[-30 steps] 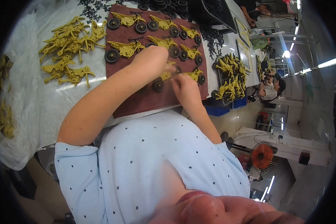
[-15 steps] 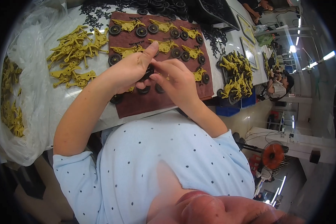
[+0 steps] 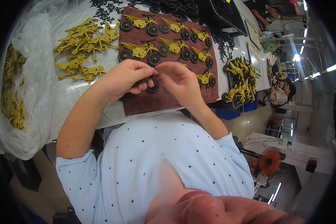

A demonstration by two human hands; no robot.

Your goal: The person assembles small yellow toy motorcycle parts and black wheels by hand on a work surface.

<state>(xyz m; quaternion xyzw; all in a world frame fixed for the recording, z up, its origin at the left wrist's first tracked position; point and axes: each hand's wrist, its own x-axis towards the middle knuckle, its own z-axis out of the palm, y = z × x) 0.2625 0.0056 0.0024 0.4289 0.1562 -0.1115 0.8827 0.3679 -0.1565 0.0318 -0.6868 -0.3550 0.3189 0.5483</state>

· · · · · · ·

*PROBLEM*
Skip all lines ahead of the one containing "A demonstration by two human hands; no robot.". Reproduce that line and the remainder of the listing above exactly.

*ANSWER BOX*
A demonstration by two human hands; no robot.

Your goal: The person assembles small yellow toy motorcycle parts and black wheels by hand on a work surface.

<state>(xyz m; quaternion xyzw; all in a world frame fixed for the recording, z up, its origin at the left wrist's first tracked position; point and axes: each hand's wrist, its own x-axis towards the middle knuckle, its own z-axis out of the palm, y = z × x) 0.2625 0.0056 0.0024 0.4289 0.1562 -0.1115 0.8827 0.3679 -0.1565 0.0318 -0.6868 -0.3550 0.3189 0.5483</state>

The answer has nothing more to it.